**Work to complete:** Working from the records below, repeat exactly the lines starting at the line that contains "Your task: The" and ending at the line that contains "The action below", inclusive.

**Records to process:**
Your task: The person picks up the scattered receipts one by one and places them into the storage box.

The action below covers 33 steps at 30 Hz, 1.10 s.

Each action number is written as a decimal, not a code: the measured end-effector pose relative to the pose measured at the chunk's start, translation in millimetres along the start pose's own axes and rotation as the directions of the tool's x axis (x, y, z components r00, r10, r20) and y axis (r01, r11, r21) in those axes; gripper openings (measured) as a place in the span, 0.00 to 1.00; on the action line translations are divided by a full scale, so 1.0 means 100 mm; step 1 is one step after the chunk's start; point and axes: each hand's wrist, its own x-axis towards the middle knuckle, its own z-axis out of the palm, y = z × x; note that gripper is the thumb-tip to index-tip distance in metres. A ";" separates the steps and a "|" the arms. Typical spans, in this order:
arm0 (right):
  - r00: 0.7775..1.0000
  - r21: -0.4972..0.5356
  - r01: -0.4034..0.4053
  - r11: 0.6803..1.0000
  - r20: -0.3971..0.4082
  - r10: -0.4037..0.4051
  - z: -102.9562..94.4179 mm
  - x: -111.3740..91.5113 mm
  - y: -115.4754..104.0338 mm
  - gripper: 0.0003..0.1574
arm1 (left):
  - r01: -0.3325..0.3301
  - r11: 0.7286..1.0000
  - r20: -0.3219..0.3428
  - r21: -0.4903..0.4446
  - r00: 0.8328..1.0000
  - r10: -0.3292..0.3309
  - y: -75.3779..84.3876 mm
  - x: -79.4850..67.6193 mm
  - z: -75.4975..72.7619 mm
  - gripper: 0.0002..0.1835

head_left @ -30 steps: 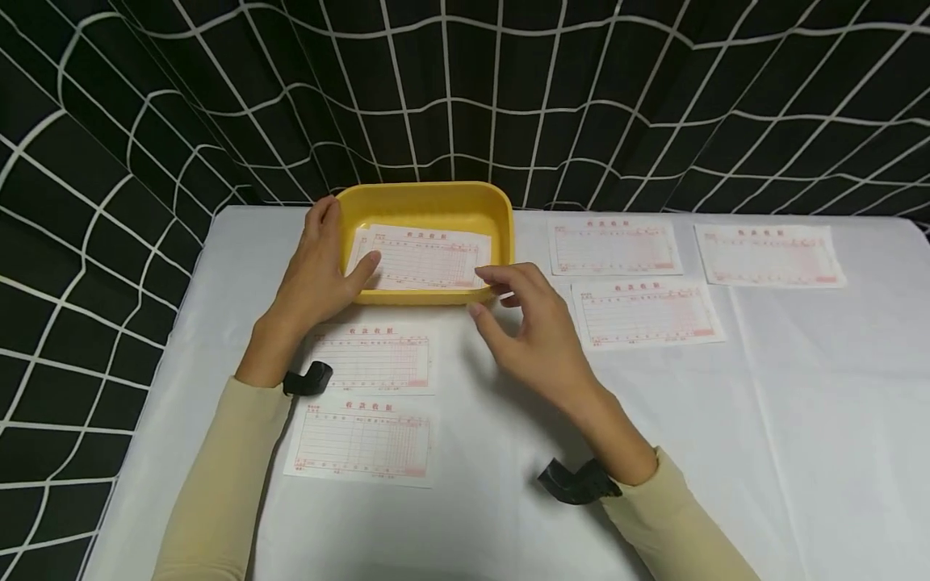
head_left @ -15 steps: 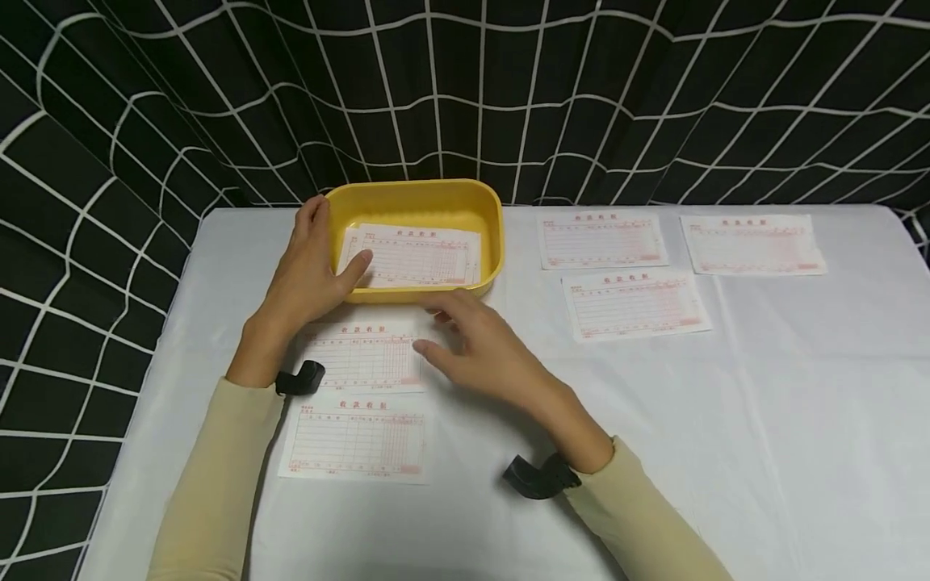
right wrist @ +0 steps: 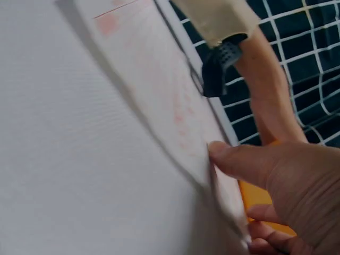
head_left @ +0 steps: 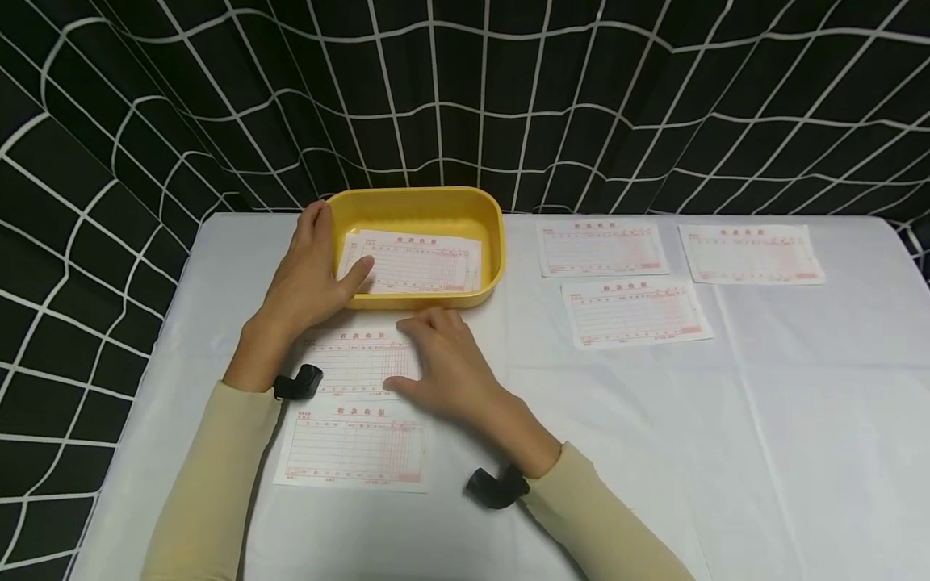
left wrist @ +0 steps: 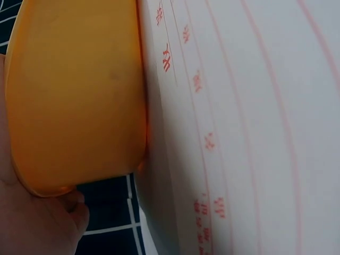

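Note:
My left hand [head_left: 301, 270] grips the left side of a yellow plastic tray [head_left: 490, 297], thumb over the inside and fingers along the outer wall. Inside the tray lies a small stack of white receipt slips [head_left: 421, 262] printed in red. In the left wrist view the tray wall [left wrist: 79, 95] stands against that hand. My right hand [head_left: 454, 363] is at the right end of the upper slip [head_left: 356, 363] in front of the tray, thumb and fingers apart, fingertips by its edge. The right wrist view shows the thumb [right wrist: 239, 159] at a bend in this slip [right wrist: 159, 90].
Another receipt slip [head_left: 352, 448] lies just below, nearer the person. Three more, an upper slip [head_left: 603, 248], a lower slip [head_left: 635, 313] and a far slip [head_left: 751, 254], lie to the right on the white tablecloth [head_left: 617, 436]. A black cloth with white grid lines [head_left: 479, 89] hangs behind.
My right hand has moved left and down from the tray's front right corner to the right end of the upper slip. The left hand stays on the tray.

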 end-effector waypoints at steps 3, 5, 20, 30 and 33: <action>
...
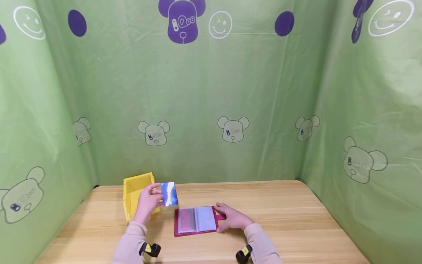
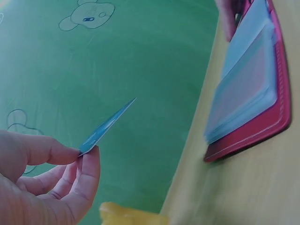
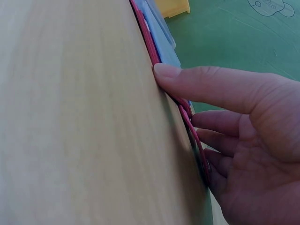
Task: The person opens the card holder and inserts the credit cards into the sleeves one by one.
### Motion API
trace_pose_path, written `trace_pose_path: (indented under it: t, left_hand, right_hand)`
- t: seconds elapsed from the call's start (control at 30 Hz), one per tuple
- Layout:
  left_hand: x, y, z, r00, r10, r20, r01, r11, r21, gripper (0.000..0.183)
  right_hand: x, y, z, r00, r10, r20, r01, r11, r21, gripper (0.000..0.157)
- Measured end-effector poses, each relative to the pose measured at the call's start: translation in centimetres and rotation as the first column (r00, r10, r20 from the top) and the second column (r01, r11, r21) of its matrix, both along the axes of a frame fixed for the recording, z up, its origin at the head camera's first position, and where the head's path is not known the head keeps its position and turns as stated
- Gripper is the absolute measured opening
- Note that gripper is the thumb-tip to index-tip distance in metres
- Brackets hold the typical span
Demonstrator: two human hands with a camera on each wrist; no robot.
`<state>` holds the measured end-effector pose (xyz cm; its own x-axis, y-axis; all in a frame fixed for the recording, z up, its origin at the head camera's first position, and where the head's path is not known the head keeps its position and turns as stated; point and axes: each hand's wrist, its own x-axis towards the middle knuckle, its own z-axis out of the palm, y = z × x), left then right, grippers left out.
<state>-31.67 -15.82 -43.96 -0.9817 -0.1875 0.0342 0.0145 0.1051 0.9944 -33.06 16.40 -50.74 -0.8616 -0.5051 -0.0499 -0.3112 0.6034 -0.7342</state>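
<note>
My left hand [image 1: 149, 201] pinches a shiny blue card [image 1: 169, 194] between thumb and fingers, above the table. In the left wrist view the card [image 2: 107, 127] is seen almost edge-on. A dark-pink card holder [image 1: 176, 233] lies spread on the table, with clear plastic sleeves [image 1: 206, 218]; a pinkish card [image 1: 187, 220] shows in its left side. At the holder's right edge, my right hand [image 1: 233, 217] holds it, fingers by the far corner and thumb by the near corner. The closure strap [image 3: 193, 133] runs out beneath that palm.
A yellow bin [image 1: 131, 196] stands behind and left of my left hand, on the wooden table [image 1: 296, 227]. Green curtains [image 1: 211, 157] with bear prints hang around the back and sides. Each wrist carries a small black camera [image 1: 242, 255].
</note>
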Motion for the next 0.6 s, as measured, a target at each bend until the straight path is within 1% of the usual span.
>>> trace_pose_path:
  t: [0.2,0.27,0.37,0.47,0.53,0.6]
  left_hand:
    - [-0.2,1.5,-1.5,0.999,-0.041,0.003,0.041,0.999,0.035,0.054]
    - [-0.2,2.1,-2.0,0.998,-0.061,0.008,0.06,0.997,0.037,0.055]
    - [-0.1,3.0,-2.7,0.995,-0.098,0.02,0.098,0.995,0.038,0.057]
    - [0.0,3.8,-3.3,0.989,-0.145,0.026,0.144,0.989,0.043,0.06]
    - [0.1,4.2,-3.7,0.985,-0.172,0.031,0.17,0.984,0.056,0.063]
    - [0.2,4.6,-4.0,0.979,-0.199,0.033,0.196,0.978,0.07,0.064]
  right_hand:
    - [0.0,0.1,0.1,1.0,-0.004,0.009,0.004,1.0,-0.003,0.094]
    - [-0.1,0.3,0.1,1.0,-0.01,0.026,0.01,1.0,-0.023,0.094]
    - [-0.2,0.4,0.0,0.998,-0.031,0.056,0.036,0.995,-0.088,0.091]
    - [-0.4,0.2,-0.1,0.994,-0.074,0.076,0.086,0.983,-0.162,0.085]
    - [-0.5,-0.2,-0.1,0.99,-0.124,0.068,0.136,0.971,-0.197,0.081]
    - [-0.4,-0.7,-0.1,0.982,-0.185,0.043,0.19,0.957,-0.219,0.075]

**Response to the task:**
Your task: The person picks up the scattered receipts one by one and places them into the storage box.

The action below covers 33 steps at 30 Hz, 1.10 s.

This completes the output.